## Try it
Restate the listing below word for word. No picture belongs in the result.

## Supplied information
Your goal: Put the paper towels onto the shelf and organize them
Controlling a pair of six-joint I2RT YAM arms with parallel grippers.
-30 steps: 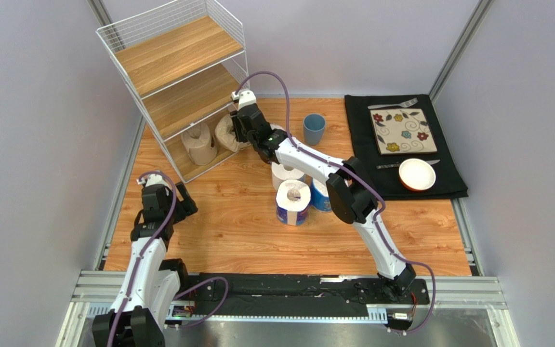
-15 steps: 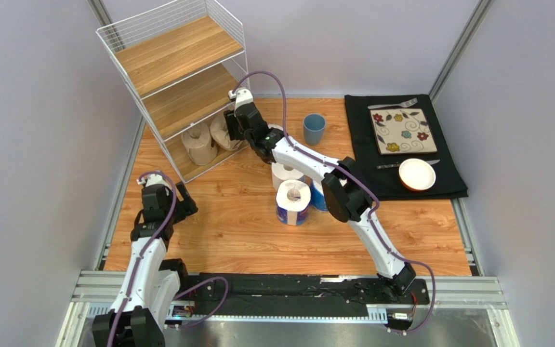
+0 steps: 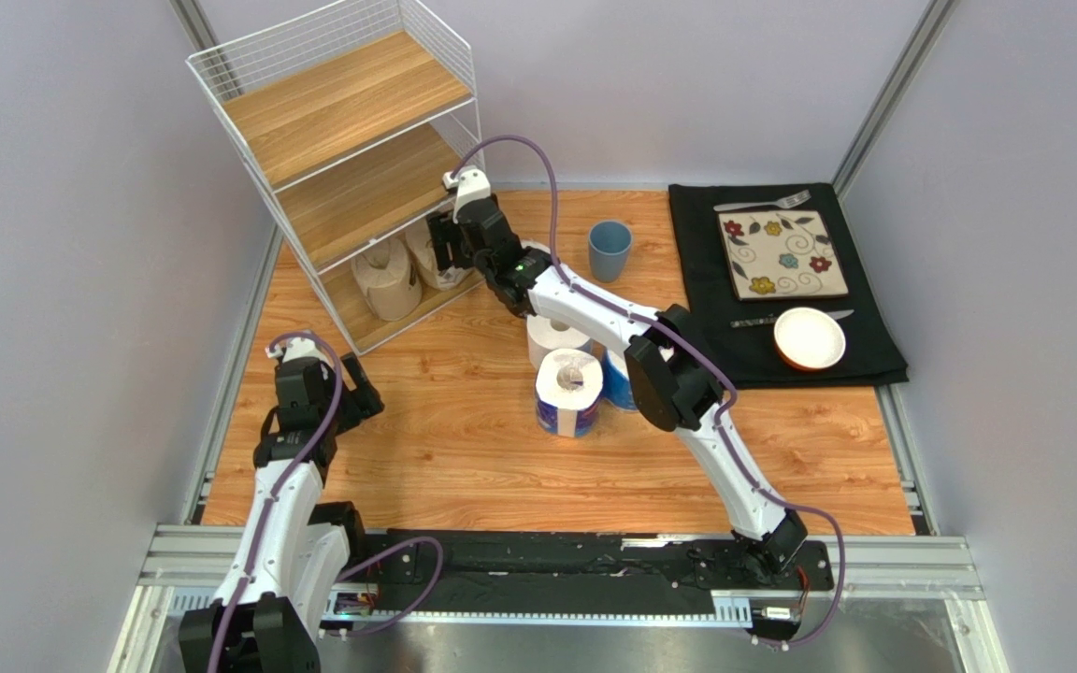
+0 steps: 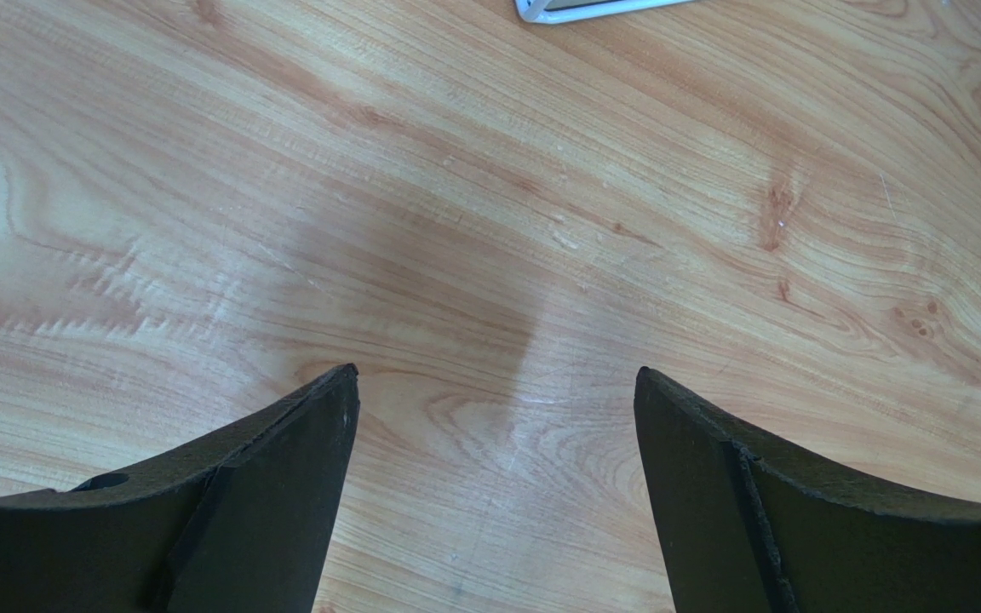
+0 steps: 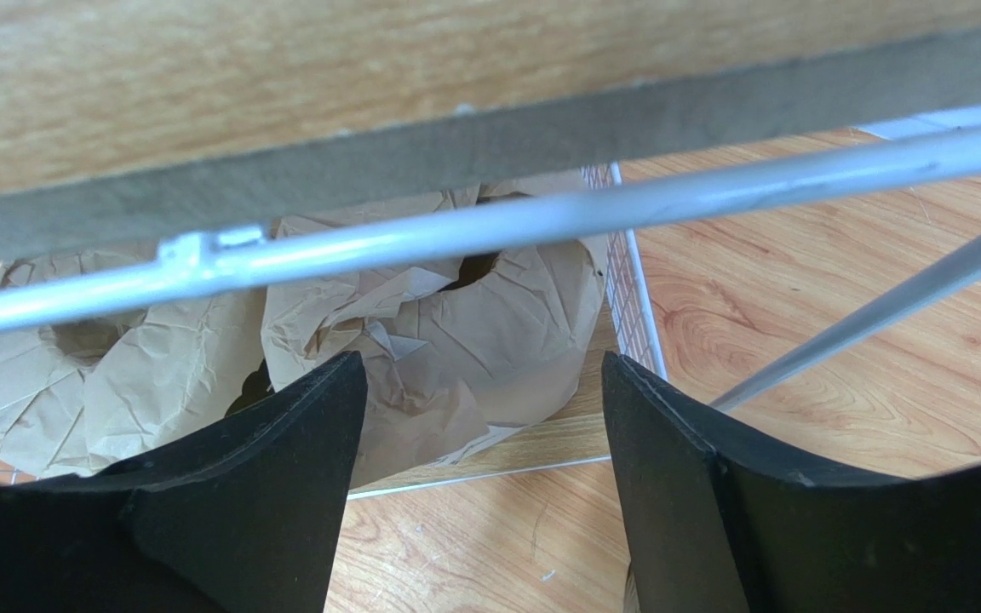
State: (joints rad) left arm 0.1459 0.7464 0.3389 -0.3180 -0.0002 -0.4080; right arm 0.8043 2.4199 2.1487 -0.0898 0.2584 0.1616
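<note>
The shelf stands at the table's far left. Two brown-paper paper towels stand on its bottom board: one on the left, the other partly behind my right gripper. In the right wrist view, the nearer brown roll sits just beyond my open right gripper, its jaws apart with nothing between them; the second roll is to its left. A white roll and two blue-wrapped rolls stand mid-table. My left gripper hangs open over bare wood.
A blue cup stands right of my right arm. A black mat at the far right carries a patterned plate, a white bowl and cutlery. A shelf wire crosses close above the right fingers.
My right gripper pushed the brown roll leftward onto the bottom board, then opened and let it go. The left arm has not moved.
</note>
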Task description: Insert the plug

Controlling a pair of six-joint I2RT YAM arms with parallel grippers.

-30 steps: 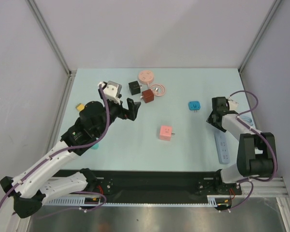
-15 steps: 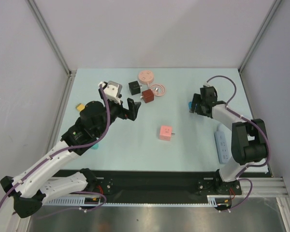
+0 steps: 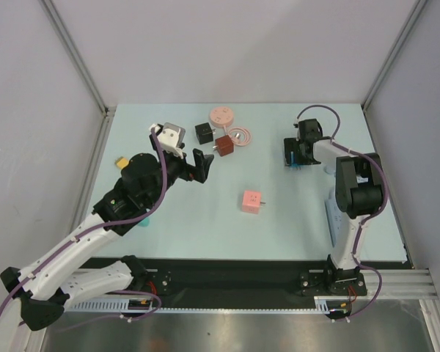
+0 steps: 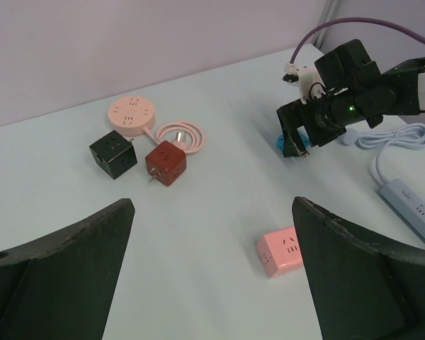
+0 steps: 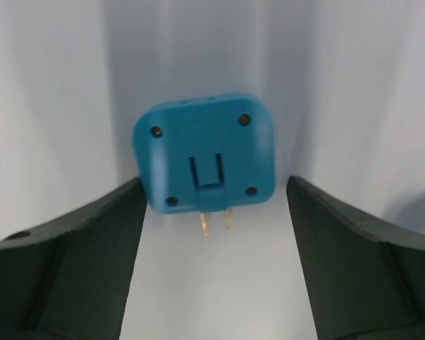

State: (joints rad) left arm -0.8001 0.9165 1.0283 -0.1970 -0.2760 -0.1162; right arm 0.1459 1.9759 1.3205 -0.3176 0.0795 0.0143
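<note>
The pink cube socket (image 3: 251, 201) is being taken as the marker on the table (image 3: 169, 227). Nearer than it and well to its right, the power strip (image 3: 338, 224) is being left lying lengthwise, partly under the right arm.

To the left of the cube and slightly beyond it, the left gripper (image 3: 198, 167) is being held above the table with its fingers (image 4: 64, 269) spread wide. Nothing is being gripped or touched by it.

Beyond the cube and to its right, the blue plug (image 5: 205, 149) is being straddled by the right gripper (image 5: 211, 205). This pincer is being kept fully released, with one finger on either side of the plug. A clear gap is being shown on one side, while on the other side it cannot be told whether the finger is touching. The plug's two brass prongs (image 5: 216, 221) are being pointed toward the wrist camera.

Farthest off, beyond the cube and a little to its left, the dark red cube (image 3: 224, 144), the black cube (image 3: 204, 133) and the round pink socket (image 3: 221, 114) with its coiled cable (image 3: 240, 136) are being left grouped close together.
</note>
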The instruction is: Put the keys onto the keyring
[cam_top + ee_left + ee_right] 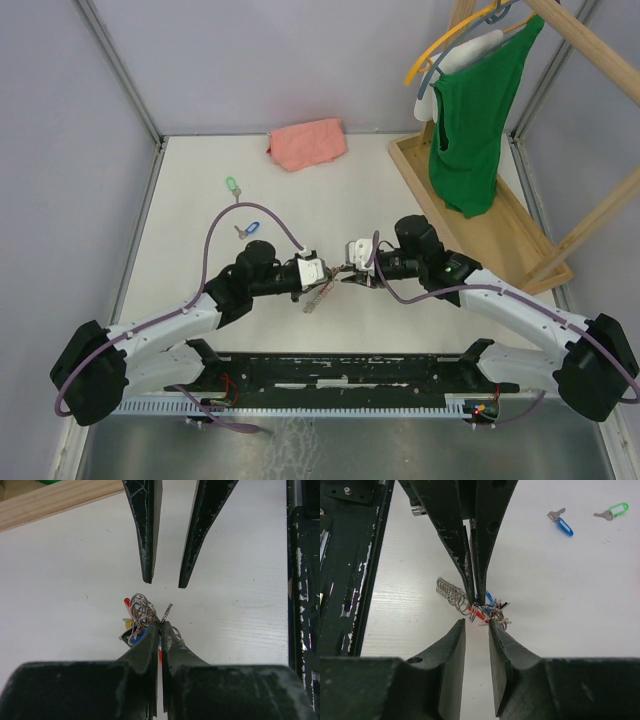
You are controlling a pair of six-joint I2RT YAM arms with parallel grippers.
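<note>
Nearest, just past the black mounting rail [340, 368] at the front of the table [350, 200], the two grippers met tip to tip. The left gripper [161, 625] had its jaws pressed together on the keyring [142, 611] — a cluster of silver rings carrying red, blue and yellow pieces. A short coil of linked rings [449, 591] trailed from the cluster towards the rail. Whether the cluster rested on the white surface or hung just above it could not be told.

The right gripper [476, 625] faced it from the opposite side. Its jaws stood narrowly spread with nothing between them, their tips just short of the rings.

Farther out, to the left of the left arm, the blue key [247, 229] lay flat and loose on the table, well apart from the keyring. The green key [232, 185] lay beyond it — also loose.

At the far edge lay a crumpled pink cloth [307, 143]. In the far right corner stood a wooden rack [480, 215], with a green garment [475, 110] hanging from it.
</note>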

## Written solution
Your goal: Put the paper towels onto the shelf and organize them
Controlling a pair of six-joint I2RT YAM arms with parallel grippers.
-30 steps: 
-15 steps: 
+0 steps: 
+0 steps: 
+0 steps: 
State: (joints rad) left arm 0.1459 0.7464 0.3389 -0.3180 -0.0002 -0.4080; right arm 0.8043 2.4199 2.1487 -0.0898 0.2584 0.1616
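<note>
The shelf stands at the table's far left. Two brown-paper paper towels stand on its bottom board: one on the left, the other partly behind my right gripper. In the right wrist view, the nearer brown roll sits just beyond my open right gripper, its jaws apart with nothing between them; the second roll is to its left. A white roll and two blue-wrapped rolls stand mid-table. My left gripper hangs open over bare wood.
A blue cup stands right of my right arm. A black mat at the far right carries a patterned plate, a white bowl and cutlery. A shelf wire crosses close above the right fingers.
My right gripper pushed the brown roll leftward onto the bottom board, then opened and let it go. The left arm has not moved.
</note>
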Task description: Insert the plug

Controlling a pair of six-joint I2RT YAM arms with parallel grippers.

-30 steps: 
-15 steps: 
+0 steps: 
+0 steps: 
+0 steps: 

State: (joints rad) left arm -0.8001 0.9165 1.0283 -0.1970 -0.2760 -0.1162; right arm 0.1459 1.9759 1.3205 -0.3176 0.0795 0.0143
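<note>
The pink cube socket (image 3: 251, 201) is being taken as the marker on the table (image 3: 169, 227). Nearer than it and well to its right, the power strip (image 3: 338, 224) is being left lying lengthwise, partly under the right arm.

To the left of the cube and slightly beyond it, the left gripper (image 3: 198, 167) is being held above the table with its fingers (image 4: 64, 269) spread wide. Nothing is being gripped or touched by it.

Beyond the cube and to its right, the blue plug (image 5: 205, 149) is being straddled by the right gripper (image 5: 211, 205). This pincer is being kept fully released, with one finger on either side of the plug. A clear gap is being shown on one side, while on the other side it cannot be told whether the finger is touching. The plug's two brass prongs (image 5: 216, 221) are being pointed toward the wrist camera.

Farthest off, beyond the cube and a little to its left, the dark red cube (image 3: 224, 144), the black cube (image 3: 204, 133) and the round pink socket (image 3: 221, 114) with its coiled cable (image 3: 240, 136) are being left grouped close together.
</note>
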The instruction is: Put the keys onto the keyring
[cam_top + ee_left + ee_right] 
You are controlling a pair of six-joint I2RT YAM arms with parallel grippers.
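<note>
Nearest, just past the black mounting rail [340, 368] at the front of the table [350, 200], the two grippers met tip to tip. The left gripper [161, 625] had its jaws pressed together on the keyring [142, 611] — a cluster of silver rings carrying red, blue and yellow pieces. A short coil of linked rings [449, 591] trailed from the cluster towards the rail. Whether the cluster rested on the white surface or hung just above it could not be told.

The right gripper [476, 625] faced it from the opposite side. Its jaws stood narrowly spread with nothing between them, their tips just short of the rings.

Farther out, to the left of the left arm, the blue key [247, 229] lay flat and loose on the table, well apart from the keyring. The green key [232, 185] lay beyond it — also loose.

At the far edge lay a crumpled pink cloth [307, 143]. In the far right corner stood a wooden rack [480, 215], with a green garment [475, 110] hanging from it.
</note>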

This answer is complete as it stands.